This is when i turned everything off, looked under the van and saw a transmission hose leaking fluid, and under closer investigation, the hose was busted in half.

After some more time under the van, I notice the serpentine belt had frayed 2-3 ribs...

Give it to me straight, how bad is it? Any chance the transmission was smart enough to shut down to prevent damage?

:cry:

The sprinter shop in Rapid City (www.eddiestruckcenter.com) can't look at it until Thursday, I always like to know as much as I can when chatting with shops, so any thoughts/input would be greatly appreciated

sailquik
08-01-2016, 10:41 PM
rafikiwilliams,
Do you have a transmission dipstick?
If all the fluid was pumped out, you probably damaged the transmission.
If there is still fluid in the transmission, maybe you got lucky and it just needs a new trans to radiator line and to be refilled with fluid.
Hope this helps,
Roger

rafikiwilliams
08-01-2016, 10:54 PM
unfortunately I didn't think about a dipstick to check the tranny fluid. I had to get a rental car and head down to Denver for a few time sensitive engagements. Going to be back in Rapid City come Thursday/Friday.

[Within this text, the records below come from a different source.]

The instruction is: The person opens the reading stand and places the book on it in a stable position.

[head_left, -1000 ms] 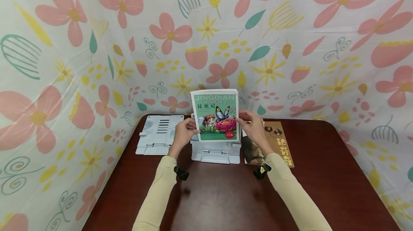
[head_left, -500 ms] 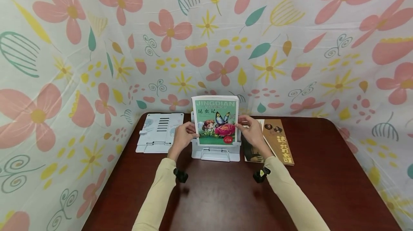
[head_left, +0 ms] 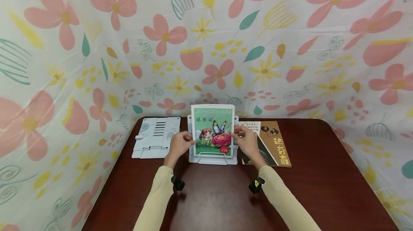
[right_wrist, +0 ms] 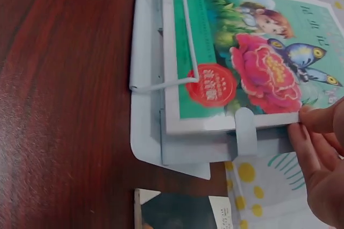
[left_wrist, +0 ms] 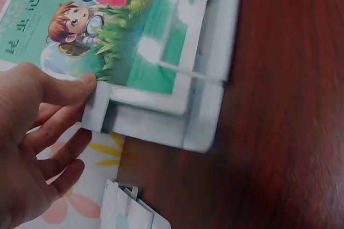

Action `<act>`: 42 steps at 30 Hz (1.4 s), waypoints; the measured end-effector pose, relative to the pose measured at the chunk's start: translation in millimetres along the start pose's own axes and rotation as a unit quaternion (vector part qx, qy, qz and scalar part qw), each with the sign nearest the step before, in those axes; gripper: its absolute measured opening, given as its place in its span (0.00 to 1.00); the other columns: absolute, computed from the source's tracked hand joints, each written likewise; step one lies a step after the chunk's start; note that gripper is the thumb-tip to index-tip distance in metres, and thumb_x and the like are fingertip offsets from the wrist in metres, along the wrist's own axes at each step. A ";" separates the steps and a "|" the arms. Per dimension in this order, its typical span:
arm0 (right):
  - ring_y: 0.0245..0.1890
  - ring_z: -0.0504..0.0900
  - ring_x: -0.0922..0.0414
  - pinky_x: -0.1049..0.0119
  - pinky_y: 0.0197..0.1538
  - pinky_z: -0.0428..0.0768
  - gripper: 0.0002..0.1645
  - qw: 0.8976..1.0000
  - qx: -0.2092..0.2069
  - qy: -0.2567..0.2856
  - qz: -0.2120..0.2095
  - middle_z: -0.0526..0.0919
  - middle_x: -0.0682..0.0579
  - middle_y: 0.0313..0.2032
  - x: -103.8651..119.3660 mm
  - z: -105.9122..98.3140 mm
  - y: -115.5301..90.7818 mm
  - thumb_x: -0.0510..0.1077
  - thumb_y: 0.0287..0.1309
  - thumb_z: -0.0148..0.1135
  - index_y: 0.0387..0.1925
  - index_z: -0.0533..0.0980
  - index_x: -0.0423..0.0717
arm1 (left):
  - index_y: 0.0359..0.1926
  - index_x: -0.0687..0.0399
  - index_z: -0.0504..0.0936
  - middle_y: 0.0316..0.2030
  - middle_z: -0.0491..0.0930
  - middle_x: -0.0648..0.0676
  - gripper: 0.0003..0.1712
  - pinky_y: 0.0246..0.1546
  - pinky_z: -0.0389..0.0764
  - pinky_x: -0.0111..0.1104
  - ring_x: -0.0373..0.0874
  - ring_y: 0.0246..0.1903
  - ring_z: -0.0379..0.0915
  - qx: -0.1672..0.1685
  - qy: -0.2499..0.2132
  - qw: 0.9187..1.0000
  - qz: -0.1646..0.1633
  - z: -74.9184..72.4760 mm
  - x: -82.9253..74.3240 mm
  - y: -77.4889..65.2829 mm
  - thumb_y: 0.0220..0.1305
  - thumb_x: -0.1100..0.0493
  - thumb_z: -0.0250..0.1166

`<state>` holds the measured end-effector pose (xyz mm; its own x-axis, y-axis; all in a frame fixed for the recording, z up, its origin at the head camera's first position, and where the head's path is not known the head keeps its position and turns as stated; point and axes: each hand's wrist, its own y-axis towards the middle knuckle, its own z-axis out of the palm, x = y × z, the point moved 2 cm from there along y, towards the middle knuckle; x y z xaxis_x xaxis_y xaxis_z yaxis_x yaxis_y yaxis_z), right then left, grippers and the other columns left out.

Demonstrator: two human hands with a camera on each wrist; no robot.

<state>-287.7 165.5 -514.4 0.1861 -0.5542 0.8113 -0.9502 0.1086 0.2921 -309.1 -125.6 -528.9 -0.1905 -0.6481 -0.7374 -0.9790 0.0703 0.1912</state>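
A green-covered children's book (head_left: 211, 129) with a butterfly, a girl and a pink flower leans upright on a white book stand (head_left: 213, 160). The stand's wire page holder (right_wrist: 191, 35) crosses in front of the lower cover. On the book's left edge, beside a white side clip (left_wrist: 98, 106), my left hand (head_left: 179, 145) pinches with the thumb in front and fingers behind. My right hand (head_left: 247, 143) pinches the right edge the same way, just above the other clip (right_wrist: 246, 132). Most of the stand's back plate is hidden behind the book.
Left of the book lies a second white book stand (head_left: 157, 136), folded flat. To the right is a brown and dark picture book (head_left: 279, 145), partly behind my right hand. The dark red wooden table (head_left: 213, 195) meets a flower-patterned cloth (head_left: 219, 44) at the back.
Both hands have lowered the book onto the stand. Its lower edge, earlier above the wire holder, now sits behind that wire. The head view has shifted slightly.
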 end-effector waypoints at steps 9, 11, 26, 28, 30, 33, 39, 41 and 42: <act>0.39 0.89 0.46 0.54 0.43 0.87 0.11 1.000 -0.017 -0.004 -0.005 0.89 0.42 0.39 -3.0 7.5 -9.3 0.37 0.59 0.71 0.44 0.83 0.39 | 0.30 0.53 0.87 0.27 0.84 0.50 0.06 0.30 0.79 0.37 0.42 0.28 0.77 -0.039 0.012 0.999 0.017 3.7 5.3 -9.4 0.55 0.59 0.77; 0.40 0.89 0.45 0.54 0.44 0.87 0.12 1.000 -0.026 0.004 -0.014 0.88 0.41 0.40 -5.4 3.4 -12.5 0.36 0.59 0.70 0.45 0.82 0.38 | 0.33 0.56 0.86 0.29 0.83 0.54 0.08 0.32 0.79 0.39 0.45 0.29 0.77 -0.066 -0.005 0.997 0.031 7.3 4.3 -10.8 0.53 0.61 0.78; 0.59 0.80 0.34 0.46 0.59 0.81 0.33 0.987 0.137 -0.001 0.090 0.77 0.24 0.59 -24.3 12.8 -83.4 0.37 0.66 0.62 0.66 0.65 0.21 | 0.63 0.73 0.75 0.49 0.85 0.67 0.27 0.49 0.84 0.49 0.59 0.49 0.84 0.036 -0.051 0.991 -0.116 23.1 13.0 -64.4 0.71 0.57 0.61; 0.60 0.80 0.35 0.45 0.59 0.80 0.34 0.986 0.143 -0.019 0.080 0.76 0.25 0.60 -22.7 16.6 -85.9 0.39 0.66 0.63 0.67 0.65 0.22 | 0.63 0.74 0.75 0.50 0.85 0.67 0.27 0.51 0.84 0.49 0.59 0.51 0.84 0.037 -0.049 0.992 -0.110 24.4 11.7 -64.2 0.71 0.58 0.61; 0.58 0.81 0.36 0.43 0.57 0.81 0.36 0.986 0.144 -0.048 0.065 0.77 0.26 0.60 -21.4 18.7 -86.0 0.41 0.65 0.64 0.67 0.65 0.23 | 0.64 0.73 0.75 0.51 0.85 0.67 0.27 0.52 0.84 0.49 0.59 0.52 0.83 0.048 -0.042 0.992 -0.109 26.1 9.5 -62.4 0.71 0.57 0.61; 0.51 0.84 0.37 0.44 0.53 0.82 0.39 0.983 0.154 -0.081 0.056 0.77 0.26 0.60 -21.0 22.5 -83.1 0.44 0.66 0.64 0.70 0.63 0.25 | 0.63 0.74 0.75 0.52 0.84 0.68 0.28 0.53 0.83 0.50 0.60 0.54 0.82 0.070 -0.020 0.992 -0.103 27.3 5.9 -58.5 0.71 0.57 0.61; 0.47 0.85 0.37 0.44 0.50 0.81 0.43 0.972 0.201 -0.107 0.054 0.75 0.25 0.61 -20.0 29.1 -69.5 0.48 0.69 0.61 0.73 0.57 0.26 | 0.64 0.74 0.74 0.51 0.83 0.70 0.29 0.52 0.82 0.52 0.62 0.51 0.81 0.089 0.044 0.992 -0.073 32.0 3.6 -45.1 0.71 0.55 0.61; 0.48 0.85 0.36 0.43 0.52 0.81 0.43 0.970 0.213 -0.105 0.057 0.75 0.24 0.61 -19.9 30.7 -63.3 0.49 0.70 0.59 0.73 0.56 0.25 | 0.64 0.73 0.74 0.46 0.83 0.70 0.29 0.48 0.81 0.52 0.63 0.46 0.81 0.093 0.061 0.992 -0.066 34.9 4.7 -40.2 0.71 0.55 0.60; 0.52 0.83 0.35 0.42 0.54 0.80 0.43 0.969 0.218 -0.106 0.058 0.75 0.24 0.61 -20.2 31.4 -60.0 0.50 0.70 0.59 0.73 0.56 0.25 | 0.65 0.73 0.74 0.45 0.83 0.70 0.29 0.47 0.81 0.52 0.63 0.45 0.81 0.093 0.068 0.991 -0.064 36.4 5.2 -37.9 0.71 0.55 0.60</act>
<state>-242.3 144.2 -564.2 0.0602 -0.7215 0.6898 -0.9856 -0.1522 -0.0732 -275.6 -104.0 -563.6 -0.0651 -0.7560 -0.6514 -0.9932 0.1120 -0.0306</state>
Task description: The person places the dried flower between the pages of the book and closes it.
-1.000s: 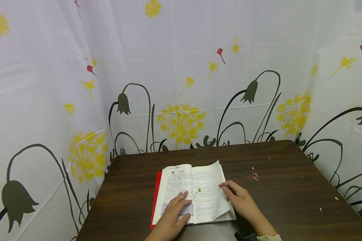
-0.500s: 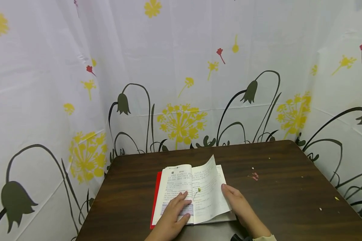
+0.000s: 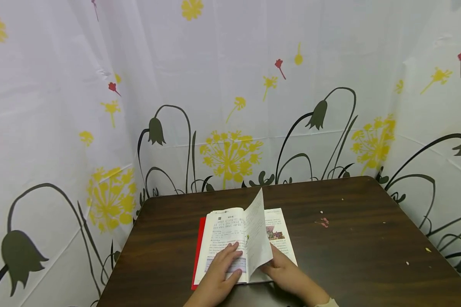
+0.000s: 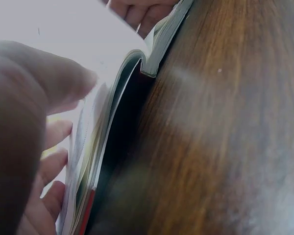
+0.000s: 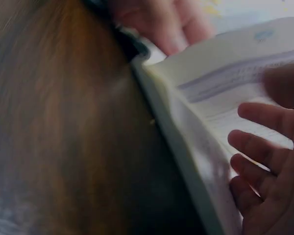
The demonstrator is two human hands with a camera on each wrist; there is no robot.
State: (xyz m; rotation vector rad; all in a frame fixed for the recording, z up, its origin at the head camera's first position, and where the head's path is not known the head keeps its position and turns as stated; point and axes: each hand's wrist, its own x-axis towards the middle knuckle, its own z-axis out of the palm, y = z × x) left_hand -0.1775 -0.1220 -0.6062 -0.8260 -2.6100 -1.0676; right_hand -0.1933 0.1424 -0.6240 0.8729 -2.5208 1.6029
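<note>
An open book [image 3: 227, 228] with printed pages and a red cover edge [image 3: 198, 251] lies on the table. My left hand [image 3: 220, 273] rests on the lower part of the left page, fingers spread. Between the two sides a single leaf [image 3: 257, 238] stands raised, its top corner pointing up. My right hand [image 3: 286, 273] is at the leaf's lower outer edge, fingers partly behind it. In the right wrist view those fingers [image 5: 264, 147] are loosely extended beside the paper. A small yellow-green flower sprig [image 3: 248, 237] shows near the fold, partly hidden by the leaf.
Small pink petals [image 3: 324, 222] lie on the dark wooden table [image 3: 353, 247] to the right of the book, with several tiny white and yellow bits farther out. Behind the table hangs a white curtain [image 3: 215, 76] printed with flowers.
The right hand has moved left, lifting the right-hand leaf and swinging it toward the fold. A page with a coloured picture now shows beneath. The left hand has stayed in place.
</note>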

If I recall correctly, the hose was still leaking a fair bit when I crawled under.

Do you happen to know is the tranny has any kind of internal safe guard to "try" and prevent damage?

autostaretx
08-01-2016, 11:35 PM
At the lower left corner of your 2nd photo is what appears to be a chewed-up wiring harness???

--------------
Do you happen to know is the tranny has any kind of internal safe guard to "try" and prevent damage?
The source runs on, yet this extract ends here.